Sun and rain tried trading places, trickling down at odd times today, with just enough energy to get in each other’s way, showcase the other’s work while stealing the spotlight. Fair amounts are due to linger through next Sunday’s larger deluge.
I got up early, hoping to beat the rush at the first of the day’s rains. There was enough time for me to make it to the donut shop over in Noe Valley and back before starting my shift. Empty streets were empty all the way through the Mission and uphill, the car windshield got lightly spritzed and the shop clerk was generous.
It wasn’t a dream, but it had its own logic: memory playing back on a loop, narrative laying out battles between good and evil with high stakes; familiar faces not met in person in months or even years, changed by time or age or the perspective of light moving on a large screen before a roomful of people who knew or didn’t know exactly how it all went down.
You undo the work you watched someone set up because it was done wrong, but neither you nor the person doing it at the time knew that. It’s not even you undoing the work, because you’re hiring someone else and it’s been overseen anew this time. Anyhow, it’s done now, with some promising stripped back version awaiting your hands. Did I say your hands? Ah, well.
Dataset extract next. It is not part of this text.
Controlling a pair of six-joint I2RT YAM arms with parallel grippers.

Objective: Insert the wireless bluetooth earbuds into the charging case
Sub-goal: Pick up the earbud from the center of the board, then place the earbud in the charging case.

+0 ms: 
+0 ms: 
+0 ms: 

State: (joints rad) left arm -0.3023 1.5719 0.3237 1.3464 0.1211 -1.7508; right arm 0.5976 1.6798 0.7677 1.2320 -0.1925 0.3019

I don’t mind being in motion. I don’t mind stopping. But in between, all the little making of decisions, the fine tuning and steering, the built-in transactions it takes to toggle between states of being, that’s what distracts and drains and does me right in.
Errand after errand, marveling at random religious proselytizers, spices and beverages that changed history, timing on traffic lights thrown off by median mendicants, immobile and immobilized shanties along roadways, towels for pets, toys for other pets, a little drycleaning and a lot of time to contemplate and condense rocketry and relationships into song.
Some reading, some music, an exterior jaunt weighed and deliberated over before being rejected, with a split between recent comedians and old talk show segments, made up most of the day. The cat and I left each other alone, me to my language drill and her to her bird watching, and the world outside and the weather overhead to a day’s distant indifference.
There’s no magic pathway to dressed in black dancefloor redemption, no distracted wandering off a soundstage into an office casual ouroborotic rehearsal in the round. Not only can’t one step in the same river twice, one ain’t supposed to. Some things aren’t just impossible: they’re also wrong.
I’m pretty sure there’s something I’ve been Getting Wrong, the kind of thing I have to pretty much fix first by reaching the point where I’m more Tired Of It. I may not know exactly what to do, but I’m feeling fairly certain about what to Stop Doing.
Tuesday? Tacos. Sitting with a friend, doing the remembering-when, talking about important stuff and then deciding on dessert, trying to count how many movies got seen last year, and how other poorly scripted portrayals are currently doing.